Sur les conclusions aux fins d’injonction et d’astreinte :
Les annulations prononcées par le précédent jugement, pour les motifs précédemment exposés, impliquent nécessairement que l’autorité préfectorale compétente délivre à l’intéressé le titre de séjour que celui-ci a sollicité. Il y a lieu, dès lors, d’enjoindre au préfet de police de Paris, ou à tout préfet territorialement compétent, sous réserve d’un changement de circonstances de fait et de droit, de délivrer à M. A… une carte de séjour temporaire portant la mention « vie privée et familiale » ou « salarié » dans un délai de trois mois à compter de la notification du jugement à intervenir. Il n’y a pas lieu, dans les circonstances de l’espèce, d’assortir cette injonction d’astreinte.
Sur les frais liés à l’instance :
Il y a lieu, dans les circonstances de l’espèce, de mettre à la charge de l’État une somme de 1 200 euros sur le fondement des dispositions de l’article L. 761-1 du code de justice administrative au titre des frais exposés par M. A… et non compris dans les dépens.
D E C I D E:
Article 1er : L’arrêté du 13 mai 2025 par lequel le préfet de police de Paris a refusé de délivrer un titre de séjour à M. A… et lui a fait obligation de quitter le territoire français est annulé.
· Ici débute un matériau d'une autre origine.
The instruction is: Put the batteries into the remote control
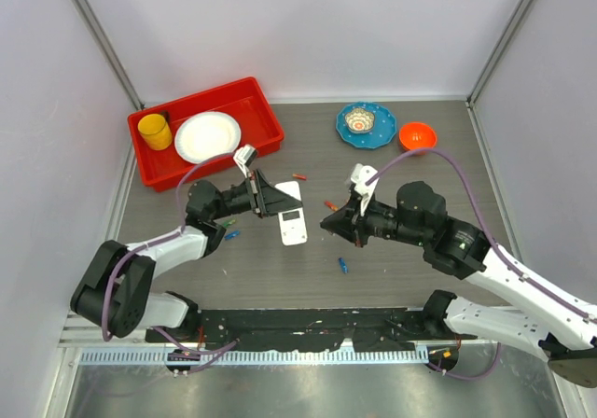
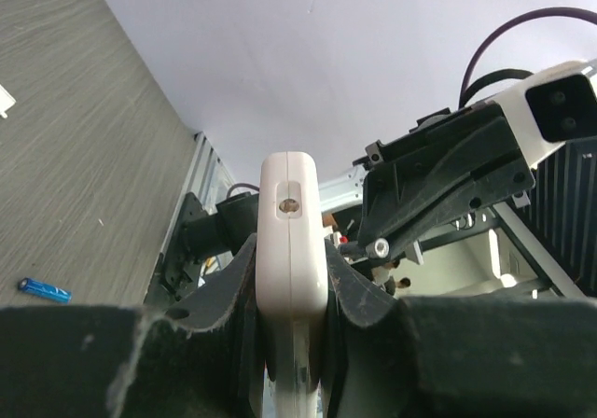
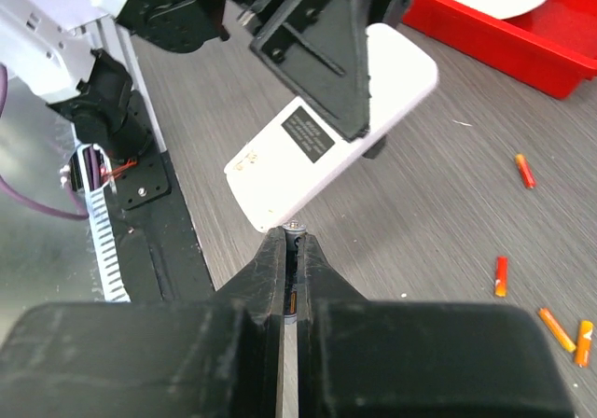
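Note:
My left gripper (image 1: 278, 202) is shut on the white remote control (image 1: 294, 229) and grips it across its middle. The remote's plain back with a dark label faces the right wrist camera (image 3: 326, 143). In the left wrist view its end shows edge-on between the fingers (image 2: 292, 241). My right gripper (image 1: 328, 220) is shut on a dark battery (image 3: 294, 229), whose metal tip sits just short of the remote's near end. Loose orange batteries (image 3: 501, 275) and a blue one (image 1: 342, 265) lie on the table. Another blue one lies by the left arm (image 2: 45, 290).
A red tray (image 1: 256, 96) at the back left holds a white plate (image 1: 207, 136) and a yellow cup (image 1: 155, 131). A blue plate (image 1: 381, 136) with a small bowl and an orange bowl (image 1: 417, 136) stand at the back right.

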Tool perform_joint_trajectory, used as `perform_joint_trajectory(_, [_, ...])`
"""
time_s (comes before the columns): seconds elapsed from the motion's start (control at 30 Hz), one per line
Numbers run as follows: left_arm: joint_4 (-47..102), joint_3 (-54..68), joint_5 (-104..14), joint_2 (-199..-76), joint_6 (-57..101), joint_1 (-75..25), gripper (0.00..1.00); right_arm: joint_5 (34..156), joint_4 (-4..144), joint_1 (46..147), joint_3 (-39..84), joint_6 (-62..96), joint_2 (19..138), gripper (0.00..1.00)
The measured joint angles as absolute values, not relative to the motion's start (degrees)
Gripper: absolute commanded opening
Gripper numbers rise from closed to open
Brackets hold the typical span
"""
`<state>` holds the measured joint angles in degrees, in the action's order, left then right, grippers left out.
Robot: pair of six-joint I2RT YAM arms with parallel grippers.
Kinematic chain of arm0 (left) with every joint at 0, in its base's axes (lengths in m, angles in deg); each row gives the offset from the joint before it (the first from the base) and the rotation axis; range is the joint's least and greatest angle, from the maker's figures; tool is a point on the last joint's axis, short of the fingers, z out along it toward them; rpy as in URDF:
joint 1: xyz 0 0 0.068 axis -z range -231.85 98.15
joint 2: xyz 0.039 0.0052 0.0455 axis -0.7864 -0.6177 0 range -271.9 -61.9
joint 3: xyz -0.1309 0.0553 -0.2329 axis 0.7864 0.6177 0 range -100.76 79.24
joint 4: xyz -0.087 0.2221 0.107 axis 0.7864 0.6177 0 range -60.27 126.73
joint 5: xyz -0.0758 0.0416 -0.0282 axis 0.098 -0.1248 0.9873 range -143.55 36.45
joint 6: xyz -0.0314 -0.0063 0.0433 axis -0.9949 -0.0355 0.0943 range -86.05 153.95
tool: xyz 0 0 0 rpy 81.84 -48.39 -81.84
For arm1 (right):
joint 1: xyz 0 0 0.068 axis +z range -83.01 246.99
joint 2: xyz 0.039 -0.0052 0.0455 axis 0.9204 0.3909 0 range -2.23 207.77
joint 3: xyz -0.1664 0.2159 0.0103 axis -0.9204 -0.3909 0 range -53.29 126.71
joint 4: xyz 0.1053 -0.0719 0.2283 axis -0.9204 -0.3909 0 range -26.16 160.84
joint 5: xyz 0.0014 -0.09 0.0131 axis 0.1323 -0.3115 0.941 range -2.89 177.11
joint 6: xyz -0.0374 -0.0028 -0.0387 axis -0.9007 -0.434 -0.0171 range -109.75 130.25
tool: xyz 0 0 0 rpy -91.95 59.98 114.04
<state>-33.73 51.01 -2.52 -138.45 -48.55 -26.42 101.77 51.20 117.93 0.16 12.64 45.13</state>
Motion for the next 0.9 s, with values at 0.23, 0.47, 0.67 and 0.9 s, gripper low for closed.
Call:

Article 2 : Il est enjoint au préfet de police de Paris ou à tout préfet territorialement compétent, sous réserve d’un changement de circonstances de fait ou de droit, de délivrer à M. A… une carte de séjour temporaire portant la mention « vie privée et familiale » ou « salarié » dans un délai de trois mois à compter de la notification du présent jugement.
Article 3 : L’État versera à M. A… une somme de 1 200 euros au titre de l’article L. 761-1 du code de justice administrative.
Article 4 : Le surplus des conclusions de la requête de M. A… est rejeté.
Article 5 : Le présent jugement sera notifié à M. B… C… A… et au préfet de police de Paris.
Délibéré après l’audience du 30 septembre 2025, à laquelle siégeaient :
Mme Le Roux, présidente,
M. Mauget, premier conseiller,
M. Amadori, premier conseiller.
Rendu public par mise à disposition au greffe le 14 octobre 2025.
Le rapporteur,
signé
A. AMADORI
La présidente,
signé
M.-O. LE ROUX
La greffière,
signé
V. FLUET
La République mande et ordonne au préfet de police de Paris, en ce qui le concerne, ou à tous commissaires de justice à ce requis en ce qui concerne les voies de droit commun contre les parties privées de pourvoir à l’exécution de la présente décision.